Big Tech has been underregulated, and the US hasn’t enforced antitrust laws for decades. You say Austrian Business Cycle Theory. I say predatory uncompetitive behavior that now gives tech opportunity to reduce expenses and raise prices with impunity now they’ve cleared out competitors.
Franklin says
Language, yes; really characterization. Investments and margins don’t become subsidies and taxes whether or not markets “are working” – I’m not sure what you mean by this. If the media products degrade while their prices increase, these companies you’re calling monopolies (they’re not really) will go the way of what you’re calling traditional markets, which in certain respects were even fewer, more locked up, and more abusive than the current ones. Apple remarked, with some justification, that the EU fine was a hit job on behalf of Sweden-based Spotify. The company has competitors. Saying that Apple is a monopoly within its app store is like saying that you have a monopoly on who lives in your house. The number of users who would run Graphene is probably lower than 1% by a few orders of magnitude, no question. But the convenience of the Apple ecosystem is not a human right. It was built at enormous expense and has to be maintained. Android is a fine alternative.
You said it yourself, there was cheap money sloshing around to fund loss leaders because interest rates were low. Low rates goose the economy into a semblance of health, thereby making it easier to reelect incumbent presidents. When those low rates finally triggered price inflation and had to be raised, the goosed-up companies suddenly had to demonstrate that their business models were not hallucinations. If we had a free market in interest rates, they would have been higher all along. There would have been ensuing pressure on these companies to become profitable by some other mechanism than sheer growth alone, for which capital wouldn’t have been as readily available. Your implied expectation that the state should regulate away the misbehavior caused by malinvestment for which it’s ultimately responsible lends weight to the argument that we should ditch the entire thing.
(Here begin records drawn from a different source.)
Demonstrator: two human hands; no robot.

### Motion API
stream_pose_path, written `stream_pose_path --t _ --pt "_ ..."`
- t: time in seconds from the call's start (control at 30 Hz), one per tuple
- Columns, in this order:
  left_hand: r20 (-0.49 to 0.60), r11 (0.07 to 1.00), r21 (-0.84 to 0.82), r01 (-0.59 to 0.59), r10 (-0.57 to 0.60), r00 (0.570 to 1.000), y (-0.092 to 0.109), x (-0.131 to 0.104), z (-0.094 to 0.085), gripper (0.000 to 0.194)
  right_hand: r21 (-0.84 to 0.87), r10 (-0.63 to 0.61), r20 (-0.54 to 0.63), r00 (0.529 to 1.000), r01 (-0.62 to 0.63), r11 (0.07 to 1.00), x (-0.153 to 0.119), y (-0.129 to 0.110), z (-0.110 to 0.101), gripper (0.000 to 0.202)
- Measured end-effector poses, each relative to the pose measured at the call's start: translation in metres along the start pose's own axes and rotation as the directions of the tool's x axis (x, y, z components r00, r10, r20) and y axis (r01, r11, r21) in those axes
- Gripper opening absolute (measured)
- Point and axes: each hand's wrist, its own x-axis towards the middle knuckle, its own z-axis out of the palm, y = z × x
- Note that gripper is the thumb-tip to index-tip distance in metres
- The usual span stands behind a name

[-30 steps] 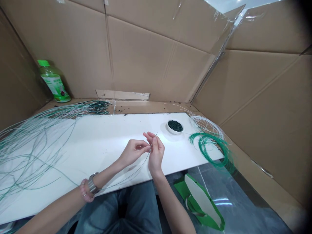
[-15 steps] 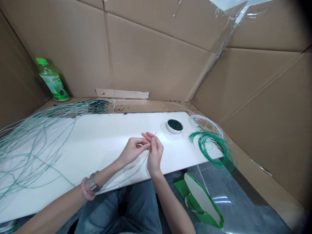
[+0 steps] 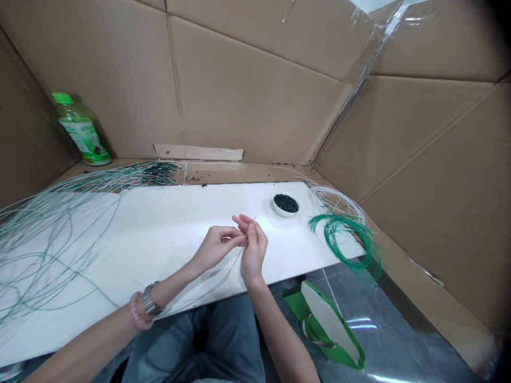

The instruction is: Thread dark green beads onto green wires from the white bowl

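Observation:
My left hand [image 3: 219, 246] pinches a thin strand [image 3: 223, 280] with thumb and forefinger. Right beside it, my right hand [image 3: 254, 252] closes on the same strand, whose short tip pokes up past the fingers. From the hands the strand curves down and left to the front of the white board [image 3: 159, 239]. Whether small beads sit between the fingertips is hidden. Beyond my right hand stands a white bowl [image 3: 285, 214] filled with tiny dark green beads [image 3: 286, 202].
Strands with dark beaded ends [image 3: 162, 173] spread over the left side. A coil of green strands [image 3: 331, 239] and a coil of white ones [image 3: 339, 199] lie at the right. A green bottle [image 3: 83, 135] stands back left. Cardboard walls [image 3: 239, 80] surround the board; a green-and-white bag [image 3: 331, 327] is below.
The view has shifted very slightly. Both hands stay together on the strand, with only a small movement of the left fingers.

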Motion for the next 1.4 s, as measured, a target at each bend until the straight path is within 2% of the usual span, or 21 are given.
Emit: stream_pose_path --t 0.37,0.53,0.6,0.67,0.77,0.83,0.93,1.0,1.07,1.23,1.3,1.4 --pt "-0.003 1.0 0.015 0.022 -0.022 1.0 0.004 -0.002 0.001 0.017 -0.076 -0.069 -0.044 0.997 0.065 0.995 0.001 -0.004 0.002 0.029" --pt "0.027 0.999 0.001 0.033 -0.033 0.999 0.004 -0.002 0.004 0.016 -0.06 -0.067 -0.036 0.997 0.065 0.996 -0.002 0.001 0.002 0.029" --pt "0.077 0.996 -0.062 0.064 -0.059 0.995 0.002 0.0 0.007 0.02 -0.158 -0.067 0.009 0.998 0.068 0.985 -0.002 0.005 0.0 0.035" --pt "0.14 0.984 -0.124 0.124 -0.107 0.984 -0.003 0.003 0.008 0.031 -0.33 -0.068 0.094 0.993 0.095 0.939 0.006 0.005 -0.007 0.04" --pt "0.149 0.97 -0.132 0.205 -0.185 0.971 -0.016 0.01 0.001 0.046 -0.519 -0.042 0.233 0.972 0.161 0.84 0.039 -0.011 -0.034 0.035" --pt "0.081 0.964 -0.111 0.24 -0.232 0.969 -0.028 0.015 -0.013 0.048 -0.647 -0.026 0.255 0.967 0.191 0.738 0.077 -0.033 -0.06 0.026" --pt "-0.053 0.963 -0.056 0.264 -0.267 0.962 -0.046 0.021 -0.04 0.046 -0.86 0.026 0.196 0.98 0.159 0.485 0.139 -0.065 -0.098 0.02" --pt "-0.126 0.964 -0.013 0.267 -0.266 0.956 -0.058 0.024 -0.058 0.042 -0.948 0.108 0.166 0.98 0.128 0.291 0.173 -0.077 -0.112 0.021" --pt "-0.175 0.965 0.032 0.261 -0.252 0.952 -0.068 0.027 -0.071 0.04 -0.987 0.189 0.14 0.972 0.12 0.111 0.196 -0.078 -0.117 0.025" --pt "-0.236 0.961 0.167 0.221 -0.179 0.955 -0.079 0.033 -0.084 0.042 -0.955 0.306 0.093 0.948 0.171 -0.241 0.211 -0.062 -0.105 0.031" --pt "-0.243 0.954 0.223 0.199 -0.144 0.959 -0.078 0.034 -0.084 0.042 -0.922 0.316 0.09 0.944 0.199 -0.333 0.21 -0.057 -0.102 0.032" --pt "-0.238 0.939 0.302 0.166 -0.094 0.967 -0.075 0.034 -0.083 0.04 -0.881 0.322 0.1 0.941 0.235 -0.411 0.208 -0.053 -0.099 0.033"
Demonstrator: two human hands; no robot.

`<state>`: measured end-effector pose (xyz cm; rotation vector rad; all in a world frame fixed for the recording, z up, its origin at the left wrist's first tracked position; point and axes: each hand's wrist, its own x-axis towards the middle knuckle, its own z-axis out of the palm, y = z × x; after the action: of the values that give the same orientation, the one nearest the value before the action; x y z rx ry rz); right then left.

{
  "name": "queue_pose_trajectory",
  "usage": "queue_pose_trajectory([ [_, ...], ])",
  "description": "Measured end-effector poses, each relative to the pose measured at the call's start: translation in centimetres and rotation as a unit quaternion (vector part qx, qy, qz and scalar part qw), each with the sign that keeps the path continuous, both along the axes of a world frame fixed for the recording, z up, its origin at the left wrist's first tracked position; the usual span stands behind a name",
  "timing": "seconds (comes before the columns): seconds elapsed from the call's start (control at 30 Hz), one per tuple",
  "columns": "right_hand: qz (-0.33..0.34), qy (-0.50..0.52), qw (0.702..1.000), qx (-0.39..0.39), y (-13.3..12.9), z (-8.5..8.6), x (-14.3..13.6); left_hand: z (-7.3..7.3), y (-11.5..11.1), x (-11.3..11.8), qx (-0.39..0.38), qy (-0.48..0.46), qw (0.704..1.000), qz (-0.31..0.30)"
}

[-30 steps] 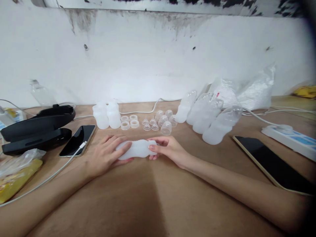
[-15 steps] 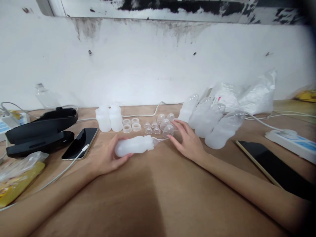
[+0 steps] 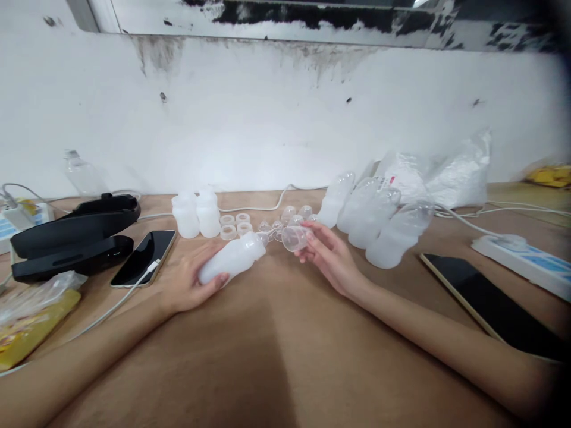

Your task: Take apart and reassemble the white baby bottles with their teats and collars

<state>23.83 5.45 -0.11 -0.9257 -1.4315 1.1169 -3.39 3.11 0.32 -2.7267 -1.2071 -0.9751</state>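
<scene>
My left hand [image 3: 194,276] is wrapped round a white baby bottle [image 3: 232,258], which lies tilted with its collar and clear nipple toward the right. Between the fingers of my right hand [image 3: 328,252] is a clear dome-shaped bottle cap [image 3: 294,239], lifted with its open end facing left toward the bottle. Behind the cap sit several more clear caps [image 3: 288,213] and small clear nipples [image 3: 264,226], partly hidden by it. White collar rings [image 3: 228,232] lie to their left, beside two open white bottles [image 3: 207,214].
Several capped bottles [image 3: 387,242] stand and lean at the right, near white plastic bags [image 3: 461,172]. A phone [image 3: 145,258] with a cable and a black case [image 3: 74,229] lie left. A larger phone [image 3: 482,303] and power strip [image 3: 526,258] lie right.
My right hand has taken hold of a clear cap from the group and raised it toward me. The bottle in my left hand has shifted left and its nipple end has tipped upward.
</scene>
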Motion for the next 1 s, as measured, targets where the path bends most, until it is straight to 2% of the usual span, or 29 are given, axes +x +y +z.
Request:
queue_pose_trajectory([
  [0.07, 0.056, 0.088, 0.991, -0.078, -0.2, -0.1, -0.4, 0.0, 0.1, 0.0, -0.018, 0.006, 1.000, 0.014],
  [0.17, 0.068, 0.137, 0.979, -0.131, -0.1, -0.4, -0.6, 0.0, 0.1, 0.1, -0.050, 0.029, 0.998, 0.035],
  [0.43, 0.066, 0.145, 0.978, -0.132, -0.1, -0.4, -0.5, 0.4, -0.1, 0.5, -0.057, 0.031, 0.997, 0.032],
  [0.57, 0.056, 0.117, 0.987, -0.093, -0.2, -0.5, -0.6, 1.0, -0.4, 0.7, -0.058, 0.056, 0.997, 0.019],
  [0.67, 0.048, 0.053, 0.997, -0.009, -0.7, -0.6, -0.7, 1.5, -0.6, 0.8, -0.069, 0.087, 0.994, 0.015],
  [0.77, 0.081, -0.028, 0.995, 0.058, -1.3, -0.6, -0.8, 1.6, -0.8, 1.0, -0.081, 0.092, 0.992, 0.001],
  [0.87, 0.121, -0.055, 0.988, 0.072, -1.7, -0.5, -0.8, 1.5, -0.8, 1.1, -0.101, 0.089, 0.991, -0.014],
  [1.0, 0.124, -0.067, 0.987, 0.072, -1.7, -0.3, -0.9, 1.3, -0.7, 1.2, -0.103, 0.080, 0.991, -0.024],
])
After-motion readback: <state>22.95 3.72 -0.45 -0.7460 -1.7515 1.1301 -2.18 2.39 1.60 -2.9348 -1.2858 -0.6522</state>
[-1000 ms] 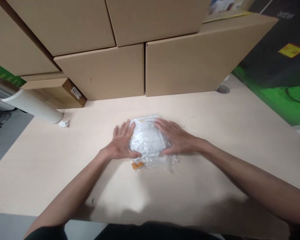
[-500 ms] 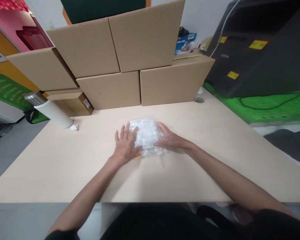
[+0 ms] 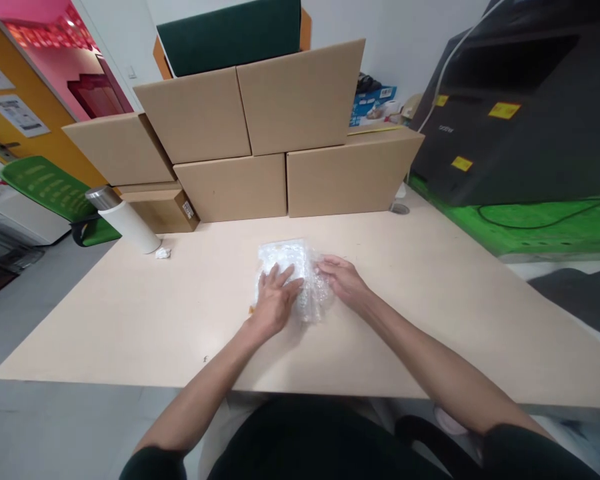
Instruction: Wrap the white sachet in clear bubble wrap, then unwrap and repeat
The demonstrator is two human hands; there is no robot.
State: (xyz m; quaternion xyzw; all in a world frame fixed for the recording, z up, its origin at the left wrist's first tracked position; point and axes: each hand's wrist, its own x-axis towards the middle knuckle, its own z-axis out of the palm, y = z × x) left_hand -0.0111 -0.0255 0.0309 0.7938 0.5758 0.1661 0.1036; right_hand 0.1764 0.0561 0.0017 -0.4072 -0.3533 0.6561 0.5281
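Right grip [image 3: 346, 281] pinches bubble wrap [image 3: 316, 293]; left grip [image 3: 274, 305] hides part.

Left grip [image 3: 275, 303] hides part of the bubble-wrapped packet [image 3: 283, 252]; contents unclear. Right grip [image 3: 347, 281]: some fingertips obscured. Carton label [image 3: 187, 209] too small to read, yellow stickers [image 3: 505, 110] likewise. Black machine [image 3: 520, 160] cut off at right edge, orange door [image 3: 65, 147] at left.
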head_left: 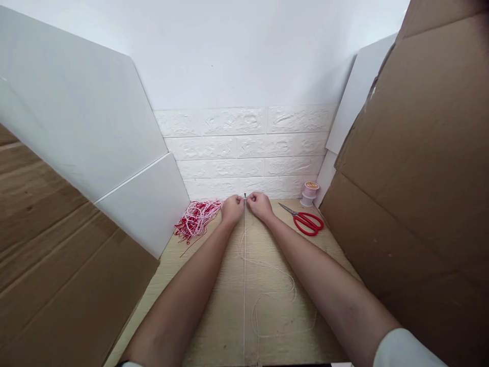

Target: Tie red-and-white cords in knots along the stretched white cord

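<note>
Both hands [245,206] pinching white cord [244,265], trailing toward camera

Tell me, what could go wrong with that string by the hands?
The loose white cord lies in loops on the table and might tangle or knot. Both hands, left hand and right hand, pinch it at a thin pin; a slip could prick a finger. The red scissors lie open nearby.

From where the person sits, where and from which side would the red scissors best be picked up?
By the red handle loops of the scissors, from the near side with the right hand. The loops point toward the person and right; the closed blades point away toward the wall, near the thread spools, so coming from the front meets the handles first.
</note>
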Motion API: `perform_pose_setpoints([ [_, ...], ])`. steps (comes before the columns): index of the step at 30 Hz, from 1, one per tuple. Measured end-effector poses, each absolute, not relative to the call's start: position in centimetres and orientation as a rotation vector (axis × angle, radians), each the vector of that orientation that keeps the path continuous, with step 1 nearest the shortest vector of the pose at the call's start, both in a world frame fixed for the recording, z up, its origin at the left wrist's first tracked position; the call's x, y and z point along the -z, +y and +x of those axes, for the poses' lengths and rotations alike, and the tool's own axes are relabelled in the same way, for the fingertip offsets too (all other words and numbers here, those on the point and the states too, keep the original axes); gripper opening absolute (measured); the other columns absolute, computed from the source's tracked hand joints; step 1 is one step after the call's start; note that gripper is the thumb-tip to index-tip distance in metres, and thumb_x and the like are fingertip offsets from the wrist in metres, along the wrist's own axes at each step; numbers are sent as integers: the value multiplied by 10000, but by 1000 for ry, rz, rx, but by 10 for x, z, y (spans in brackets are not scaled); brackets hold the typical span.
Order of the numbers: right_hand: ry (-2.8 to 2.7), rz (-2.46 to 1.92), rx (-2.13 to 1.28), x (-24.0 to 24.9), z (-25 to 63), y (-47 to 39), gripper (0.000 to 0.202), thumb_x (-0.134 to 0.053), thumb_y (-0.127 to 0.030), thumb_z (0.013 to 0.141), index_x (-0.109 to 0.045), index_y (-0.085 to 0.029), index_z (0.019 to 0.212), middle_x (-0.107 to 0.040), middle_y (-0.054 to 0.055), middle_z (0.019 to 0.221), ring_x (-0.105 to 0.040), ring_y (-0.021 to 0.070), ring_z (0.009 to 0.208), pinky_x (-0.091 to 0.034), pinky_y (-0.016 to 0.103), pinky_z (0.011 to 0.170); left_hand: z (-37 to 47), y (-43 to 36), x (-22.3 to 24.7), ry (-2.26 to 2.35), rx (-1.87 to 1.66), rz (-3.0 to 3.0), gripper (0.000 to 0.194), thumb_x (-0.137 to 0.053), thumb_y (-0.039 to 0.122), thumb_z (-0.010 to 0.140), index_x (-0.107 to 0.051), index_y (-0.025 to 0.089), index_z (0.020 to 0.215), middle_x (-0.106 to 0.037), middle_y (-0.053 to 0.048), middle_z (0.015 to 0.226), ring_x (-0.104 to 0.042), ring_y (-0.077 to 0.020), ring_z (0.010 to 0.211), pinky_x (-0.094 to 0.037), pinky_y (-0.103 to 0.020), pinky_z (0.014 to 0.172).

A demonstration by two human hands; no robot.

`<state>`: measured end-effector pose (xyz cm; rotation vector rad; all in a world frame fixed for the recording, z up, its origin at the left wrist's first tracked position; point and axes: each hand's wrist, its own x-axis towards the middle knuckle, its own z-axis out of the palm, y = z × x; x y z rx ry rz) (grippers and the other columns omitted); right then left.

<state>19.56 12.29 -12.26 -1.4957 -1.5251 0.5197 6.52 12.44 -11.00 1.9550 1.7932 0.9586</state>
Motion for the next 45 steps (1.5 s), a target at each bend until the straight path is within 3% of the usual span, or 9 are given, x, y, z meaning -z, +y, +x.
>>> perform_pose_setpoints([
  [13,-1547,-1529,-436,126,194,125,132,-547,-257,865,-623,-176,794,-605,-4,705,-502,123,655,-322,225,619,67,126,111,1837,-960,2047,198,-536,325,904,-706,227,928,-700,-43,966,-601,-185,867,-380,-295,745],
  [36,-1608,-1607,-290,121,190,118,156,-478,-274,939,-605,-195,890,-656,38,819,-542,156,738,-317,253,660,68,126,112,1823,-997,2007,211,-516,357,902,-694,248,930,-709,-22,908,-601,-187,792,-363,-292,688],
  [45,-1497,-1554,-304,120,189,111,115,-532,-284,857,-572,-203,929,-628,4,769,-535,146,693,-335,240,645,69,124,108,1799,-1016,1922,192,-538,350,881,-697,249,917,-714,-16,905,-618,-186,815,-385,-289,706],
])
I just think it’s sad when your other commenters remark that there are no prospects for a different future, which is more or less the conclusion to which you led them. I think that it’s annoying that we have to invent new models because the establishment is so inefficient and politically captured. But the price of counterculture is survival at the margins, and thus it ever was. Art will endure. Let what will be wrecked be wrecked.